Folha - A ginástica pode ser um esporte de expressão no Brasil?
Ostapenko -
Sim, mas será preciso muita coisa. O esporte tem de ser incorporado na universidade, para que seja estudado e desenvolvido e para que ofereça maior número de atletas e treinadores. Além disso, é preciso convidar os melhores ginastas para apresentações pelo país. Chamar técnicos e ginastas de fora para parcerias. A ex-URSS fazia isso. A França, por exemplo, também adotou essa linha, com apresentações pelas cidades, e hoje está entre os melhores [sétimo no masculino].

Folha - O que se pode esperar da nova geração brasileira?
Ostapenko -
É cedo para dizer, mas há duas, três meninas que estarão prontas até os Jogos de 2008.

Folha - O que vai fazer após 2004?
Ostapenko -
Não pensei sobre isso. Não preparei nada ainda, pode ser que eu fique ou não.

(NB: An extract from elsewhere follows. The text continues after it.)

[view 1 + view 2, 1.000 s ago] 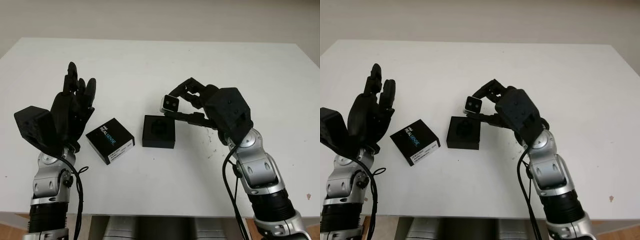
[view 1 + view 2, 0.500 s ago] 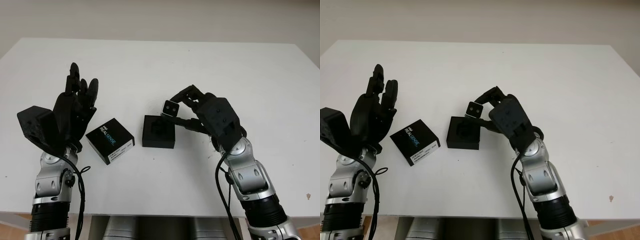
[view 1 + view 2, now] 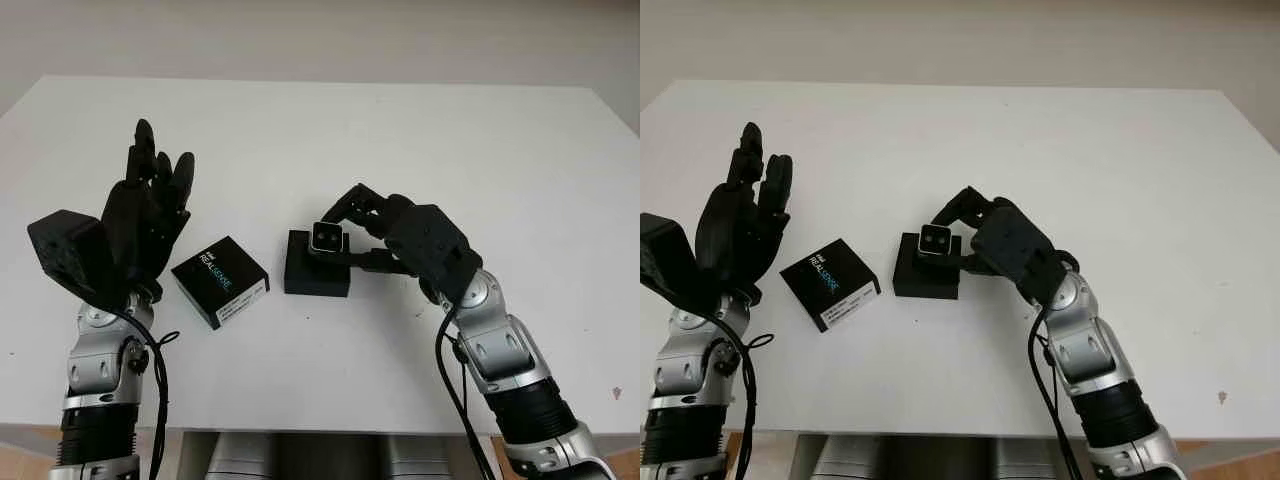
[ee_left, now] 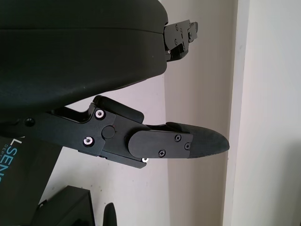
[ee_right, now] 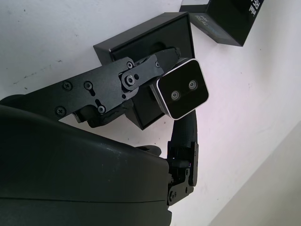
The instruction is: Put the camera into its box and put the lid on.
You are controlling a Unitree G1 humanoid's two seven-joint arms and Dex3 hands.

Folha - Como é formar atletas e, depois, ir para outros lugares?
Ostapenko -
Até viro amigo e converso, mas sem ginástica. Se sofrer pelos atletas que deixo, não trabalho. Não posso segurar uma medalha na cabeça por dez anos.

Folha - Mas você se emocionou e elogiou a Daiane após o ouro ao dizer: "Você, menina muito boa (sic)".
Ostapenko -
Foi uma forma de expressar a felicidade de alguém que alcança um objetivo.